CDC Implementation - Prerequisites
- SQL Server Agent Service should be running in order to get notified of the CDC actions
- Enable CDC for database by a member of the sysadmin fixed server role
- Enable CDC for individual table by the members of the db_owner fixed database role
CDC Implementation - Steps
The following steps will implement Change Data Capture (This feature has been implemented and tested with Microsoft SQL Server code name "Katmai" (CTP) - 10.0.1300.13 - Feb 2008)
1. Create a database with name 'TestDb' and enable CDC.
use master GO CREATE DATABASE TestDb GO use TestDb GO exec sys.sp_cdc_enable_db GO
A new column is_cdc_enabled is added to sys.databases table. To check whether the CDC has been enabled for a database:
select is_cdc_enabled from sys.databases where name = 'TestDb' --1 GO
Once CDC has been enabled for a database, a new schema named 'cdc' and a new user named 'cdc' will be created. Also, following 5 new tables will be created (Fig – 1) -
- cdc.captured_columns - Contains one row for each column tracked in a capture instance. By default, all columns of the source table are captured. However, columns can be included or excluded when the source table is enabled for change data capture by specifying a column list.
- cdc.change_tables Contains one row for each change table in the database.
- cdc.ddl_history Contains schema modifications to source table
- cdc.index_columns Contains one row for each index column associated with a change table. The index columns are used by change data capture to uniquely identify rows in the source table. By default, the columns of the primary key of the source table are included. However, if a unique index on the source table is specified when change data capture is enabled on the source table, columns in that index are used instead. A primary key or unique index is required on the source table if net change tracking is enabled.
- cdc.lsn_time_mapping Contains one row for each transaction having rows in a change table. This table is used to map between log sequence number (LSN) commit values and the time the transaction committed. Entries may also be logged for which there are no change tables entries. This allows the table to record the completion of LSN processing in periods of low or no change activity.
Fig 1: List of tables created in the database
1. Enable CDC for the table
Assume we have a table 'Employee'; enable CDC for the table, as below –
exec sys.sp_cdc_enable_table @source_schema = 'dbo' --mandatory , @source_name = 'Employee' --mandatory , @role_name = 'cdc_test' --mandatory , @supports_net_changes = 1 , @index_name = N'PK_Employee_EmployeeID' , @captured_column_list = N'EmployeeID,EmpName, EmpCity' , @filegroup_name = N'PRIMARY'; GO
@source_schema = Is the name of the schema to which the source table belongs. source_schema is sysname, with no default, and cannot be NULL.
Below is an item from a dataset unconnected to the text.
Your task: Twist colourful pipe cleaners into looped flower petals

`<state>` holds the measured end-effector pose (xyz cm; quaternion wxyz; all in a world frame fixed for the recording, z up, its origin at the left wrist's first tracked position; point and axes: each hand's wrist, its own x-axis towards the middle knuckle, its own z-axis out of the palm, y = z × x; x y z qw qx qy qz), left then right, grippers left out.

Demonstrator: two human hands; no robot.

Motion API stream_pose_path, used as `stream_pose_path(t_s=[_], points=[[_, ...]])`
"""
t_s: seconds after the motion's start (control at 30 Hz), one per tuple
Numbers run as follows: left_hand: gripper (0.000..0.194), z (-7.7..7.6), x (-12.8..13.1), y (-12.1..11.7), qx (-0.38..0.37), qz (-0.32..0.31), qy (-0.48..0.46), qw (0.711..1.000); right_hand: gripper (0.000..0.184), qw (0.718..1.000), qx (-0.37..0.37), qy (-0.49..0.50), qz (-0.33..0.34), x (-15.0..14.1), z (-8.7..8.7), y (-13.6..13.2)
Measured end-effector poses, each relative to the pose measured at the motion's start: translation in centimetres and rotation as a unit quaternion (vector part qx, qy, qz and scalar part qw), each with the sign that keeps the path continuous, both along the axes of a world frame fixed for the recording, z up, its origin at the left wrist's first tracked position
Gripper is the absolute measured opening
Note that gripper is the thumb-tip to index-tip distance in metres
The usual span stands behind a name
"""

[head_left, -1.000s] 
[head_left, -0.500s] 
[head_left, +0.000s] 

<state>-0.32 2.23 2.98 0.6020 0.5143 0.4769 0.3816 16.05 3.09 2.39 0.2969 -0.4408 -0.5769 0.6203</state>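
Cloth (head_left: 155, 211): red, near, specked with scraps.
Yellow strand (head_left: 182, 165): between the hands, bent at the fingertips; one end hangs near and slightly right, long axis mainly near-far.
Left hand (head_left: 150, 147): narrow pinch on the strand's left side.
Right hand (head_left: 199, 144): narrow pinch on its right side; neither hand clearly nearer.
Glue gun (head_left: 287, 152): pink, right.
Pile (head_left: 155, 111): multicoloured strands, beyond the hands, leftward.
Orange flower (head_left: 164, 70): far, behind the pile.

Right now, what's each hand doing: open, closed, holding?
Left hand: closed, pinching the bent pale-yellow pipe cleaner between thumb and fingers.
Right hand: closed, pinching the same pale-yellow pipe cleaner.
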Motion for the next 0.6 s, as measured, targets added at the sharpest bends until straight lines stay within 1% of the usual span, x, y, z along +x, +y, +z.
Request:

@source_name = Is the name of the source table on which to enable change data capture. source_name is sysname, with no default, and cannot be NULL.
source_name must exist in the current database. Tables in the cdc schema cannot be enabled for change data capture.
@role_name = Is the name of the database role used to gate access to change data. role_name is sysname and cannot be NULL. If the role currently exists, it is used. If the role does not exist, an attempt is made to create a database role with the specified name.
@supports_net_changes = Indicates whether support for querying for net changes is to be enabled for this capture instance.
supports_net_changes is bit with a default of 0. If 0 or if not specified, only support for querying for all changes is allowed. That is, only the system functions to query for all changes are created.
If 1, the system function to query for net changes is created in addition to the system function to query for all changes. If supports_net_changes is set to 1,index_name must be specified, or the source table must have a defined primary key. The columns defined in index_name or in the primary key are used to uniquely identify a row in the source table. These columns are added to the table cdc.index_columns.
@index_name = The name of a unique index to use instead of the primary key index to uniquely identify rows in the source table. index_name is sysname and can be NULL. index_name must be a valid unique index on the source table.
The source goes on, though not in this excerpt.